The single most extraordinary fact about the Roman world is that so much of what the Romans wrote has survived, over two millennia. We have their poetry, letters, essays, speeches and histories, to which I have already referred, but also novels, geographies, satires and reams and reams of technical writing on everything from water engineering to medicine and disease. The survival is largely due to the diligence of medieval monks who transcribed by hand, again and again, what they believed were the most important, or useful, works of classical literature, with a significant but often forgotten contribution from medieval Islamic scholars who translated into Arabic some of the philosophy and scientific material. And thanks to archaeologists who have excavated papyri from the sands and the rubbish dumps of Egypt, wooden writing tablets from Roman military bases in the north of England and eloquent tombstones from all over the empire, we have glimpses of the life and letters of some rather more ordinary inhabitants of the Roman world. We have notes sent home, shopping lists, account books and last messages inscribed on graves. Even if thisis a small proportion of what once existed, we have access to more Roman literature – and more Roman writing in general – than any one person could now thoroughly master in the course of a lifetime.

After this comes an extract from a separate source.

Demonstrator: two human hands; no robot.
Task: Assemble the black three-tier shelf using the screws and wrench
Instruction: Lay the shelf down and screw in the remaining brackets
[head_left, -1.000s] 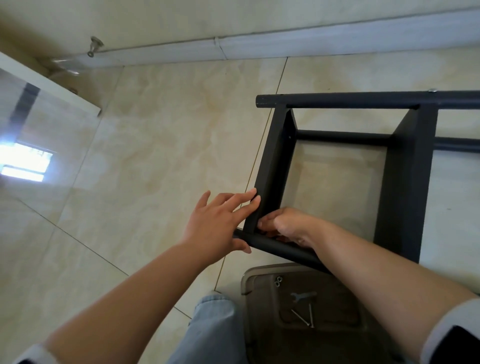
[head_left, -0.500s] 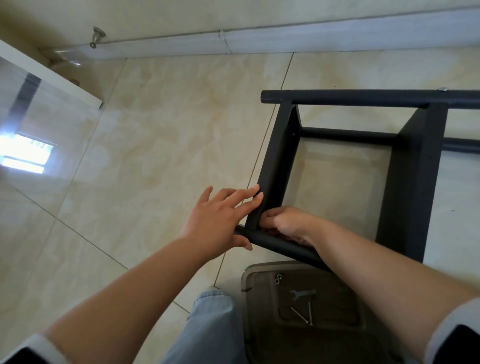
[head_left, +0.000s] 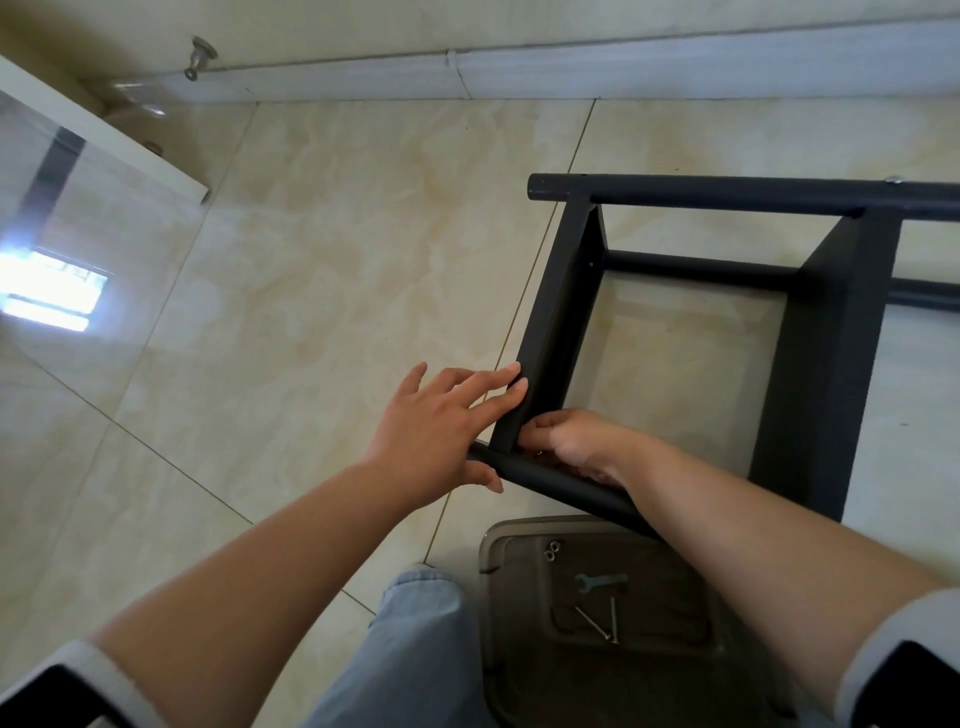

So how is it, exactly, that we know of the conflict between Catiline and Cicero? The story has come down to us by various routes, and it is partly the variety that makes it so rich. There are brief accounts in the works of a number of ancient Roman historians, including an ancient biography of Cicero himself – all written a hundred years or more after the events. More important, and more revealing, is a long essay, stretching over some fifty pages of a standard English translation, which offers a detailed narrative, and analysis, of the War against Catiline, or Bellum Catilinae, to use what was almost certainly its ancient title. It was written only twenty years after the ‘war’, in the 40s BCE, by Gaius Sallustius Crispus, or ‘Sallust’, as he is now usually known. A ‘new man’ like Cicero and a friend and ally of Julius Caesar, he had a very mixed political reputation: his period as a Roman governor in North Africa was infamous, even by Roman standards, for corruption and extortion. But despite his not entirely savoury career, or maybe because of it, Sallust’s essay is one of the sharpest pieces of political analysis to survive from the ancient world.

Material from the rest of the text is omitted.